I'm trying to configure my IIS 7.5 to allow specials chars in the url for ASP.NET. This is important to support wide-spread legacy url's on a new system.
Sample url: http://mydomain.com/FileWith%inTheName.html This would be encoded in the url and requested as http://mydomain.com/FileWith25%inTheName.html
This simply works, when creating a new web in IIS 7.5, placing a file with the percentage sign in the file name in the web root and pointing the browser to it.
This does not work, however, when the web site is an ASP.NET application. ASP.NET always returns a 400.0 - Bad Request
error in the WindowsAuthentication
module from the StaticFile
handler, when pointing to that url. It however displays the requested url correctly and also resolves correctly to the correct physical file (the information from the field 'Physical Path' from the Server error page points to the physically available file).
There are hints on how to enable this, so I followed the instructions on these websites step by step:
- http://dirk.net/2008/06/09/ampersand-the-request-url-in-iis7/
- http://adorr.net/2010/01/configure-iis-to-accept-url-with-special-characters.html
The second one actually sums up the information from the first post and adds some more information about x64 systems (we're running x64) and on an additional web.config change for this. I tried all that, and still can't get this running from an asp.net web application. And yes: I rebooted after applying the registry changes.
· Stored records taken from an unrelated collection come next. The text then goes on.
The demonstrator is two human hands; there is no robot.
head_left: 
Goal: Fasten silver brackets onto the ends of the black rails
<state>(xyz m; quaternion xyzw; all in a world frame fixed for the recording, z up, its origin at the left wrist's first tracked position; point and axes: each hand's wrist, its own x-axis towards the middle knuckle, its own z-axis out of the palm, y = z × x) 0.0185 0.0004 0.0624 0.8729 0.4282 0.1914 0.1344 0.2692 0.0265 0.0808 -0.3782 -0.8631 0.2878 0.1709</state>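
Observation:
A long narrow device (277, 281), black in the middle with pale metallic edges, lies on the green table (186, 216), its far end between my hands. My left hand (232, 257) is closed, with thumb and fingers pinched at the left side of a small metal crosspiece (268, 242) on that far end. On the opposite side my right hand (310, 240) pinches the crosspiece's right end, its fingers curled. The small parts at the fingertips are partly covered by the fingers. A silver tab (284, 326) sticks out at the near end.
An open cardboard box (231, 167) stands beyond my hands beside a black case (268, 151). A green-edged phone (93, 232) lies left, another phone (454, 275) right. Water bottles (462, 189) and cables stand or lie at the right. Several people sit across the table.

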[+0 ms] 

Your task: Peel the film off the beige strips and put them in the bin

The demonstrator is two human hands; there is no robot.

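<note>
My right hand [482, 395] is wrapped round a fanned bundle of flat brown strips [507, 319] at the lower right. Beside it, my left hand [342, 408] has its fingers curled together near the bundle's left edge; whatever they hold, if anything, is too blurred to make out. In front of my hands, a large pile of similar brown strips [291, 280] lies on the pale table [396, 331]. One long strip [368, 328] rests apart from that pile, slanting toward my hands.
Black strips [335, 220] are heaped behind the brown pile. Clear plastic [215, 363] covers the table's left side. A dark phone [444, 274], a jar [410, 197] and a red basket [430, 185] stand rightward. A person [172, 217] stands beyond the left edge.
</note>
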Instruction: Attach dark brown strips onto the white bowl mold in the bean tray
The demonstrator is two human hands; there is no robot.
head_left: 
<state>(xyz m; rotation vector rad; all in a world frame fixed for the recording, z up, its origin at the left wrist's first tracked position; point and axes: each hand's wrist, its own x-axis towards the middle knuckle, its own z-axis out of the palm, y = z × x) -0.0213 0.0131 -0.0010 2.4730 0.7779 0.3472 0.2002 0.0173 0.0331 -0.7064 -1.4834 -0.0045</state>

So, what do I have to do in addition to the settings described in above posts, to support the legacy url's which contain percentage characters?
Additional info: Application Pool mode is integrated.
Push after some days. No idea anyone?
Happened to me, after doing all the modifications to the Windows Registry I was stuck as you were. Problem was fixed once I changed the Application Pool mode into Classic.
Ampersand symbols unless in-between "/" and "/" and before "?" symbols are logical operators for URI and URLs, down to the RFCs that defined them. You would have to work pretty hard to use something like:
and not:
url_encoded values and raw ascii representation works pretty well, for example an RHO which acts as an ASP.NET Gateway Filter. Generally when I code ASP.NET, I almost never fob with the IIS unless it is a core config module or plugin. ASP.NET supports full state coverage in the API.
Almost all languages with web API support translation of url encoded characters naturally. Writing a small class which handles your gateway requests and parses your request string is an easier way of dealing with special symbols than toying with IIS in registry.
Keep in mind high-level character restriction that can cause buffer overflows. Make sure that high-bit characters and specific repeat characters do not allow overflow exceptions. You can type the letter a past U+1000 but you only really need it at U+0097 or its multiple for a layered request.